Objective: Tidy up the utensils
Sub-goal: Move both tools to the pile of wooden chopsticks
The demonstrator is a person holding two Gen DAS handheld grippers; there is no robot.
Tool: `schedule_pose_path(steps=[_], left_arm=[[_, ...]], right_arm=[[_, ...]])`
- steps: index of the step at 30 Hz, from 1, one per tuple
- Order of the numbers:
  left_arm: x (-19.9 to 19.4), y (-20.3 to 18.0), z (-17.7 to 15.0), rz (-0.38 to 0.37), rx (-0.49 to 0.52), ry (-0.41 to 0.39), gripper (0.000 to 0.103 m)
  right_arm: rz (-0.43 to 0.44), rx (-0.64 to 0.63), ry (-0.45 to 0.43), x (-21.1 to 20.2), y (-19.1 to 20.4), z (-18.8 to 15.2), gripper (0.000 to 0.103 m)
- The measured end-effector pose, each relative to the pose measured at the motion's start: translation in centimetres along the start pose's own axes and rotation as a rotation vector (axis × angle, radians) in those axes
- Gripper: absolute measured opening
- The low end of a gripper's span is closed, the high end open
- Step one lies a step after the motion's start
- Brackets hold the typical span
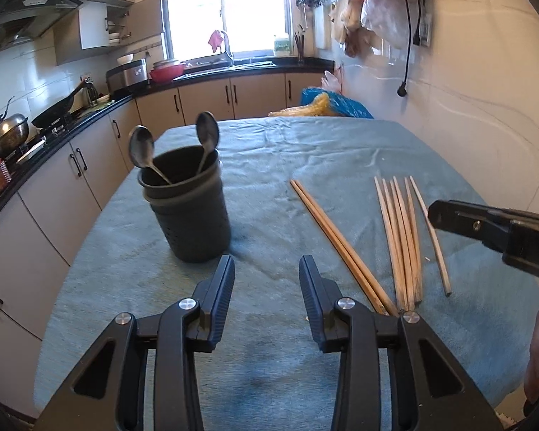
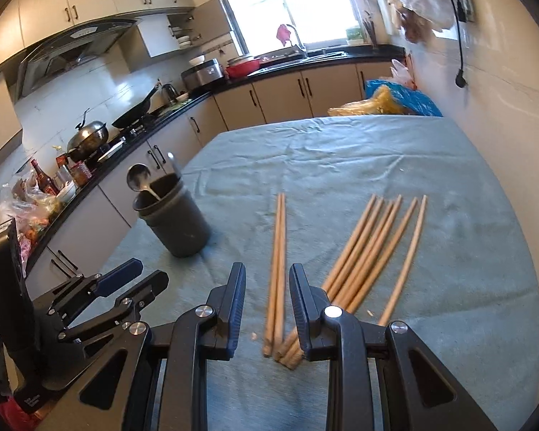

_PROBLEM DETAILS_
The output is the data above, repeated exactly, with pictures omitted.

_EXPECTED ANSWER_
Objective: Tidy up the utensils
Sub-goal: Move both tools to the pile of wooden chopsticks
The demonstrator is a person holding two Gen DAS handheld grippers; there is no robot.
Tool: `schedule_pose_path(steps=[_], left_arm=[[_, ...]], right_arm=[[_, ...]])`
- steps: index of the step at 30 Hz, from 1, one per tuple
- Order of the numbers:
  left_arm: x (-19.9 to 19.4), y (-20.3 to 18.0), z (-17.7 to 15.0), rz (-0.38 to 0.37), rx (-0.49 to 0.52), ry (-0.41 to 0.39), gripper (0.000 to 0.103 m)
  right_arm: rz (-0.43 to 0.44), rx (-0.64 to 0.63), ry (-0.45 to 0.43), x (-21.1 to 20.2), y (-19.1 to 20.4), z (-18.8 to 15.2), gripper (0.000 to 0.103 m)
- The measured end-effector pose, each relative to the pose measured at the motion's start: translation in centimetres along the start pose's own axes and rotation as a rotation vector (axis × angle, radians) in those axes
- Gripper: absolute measured opening
- The low end of a gripper's span is closed, the high end open
- Step one lies a step after the motion's start
- Brackets hold the typical span

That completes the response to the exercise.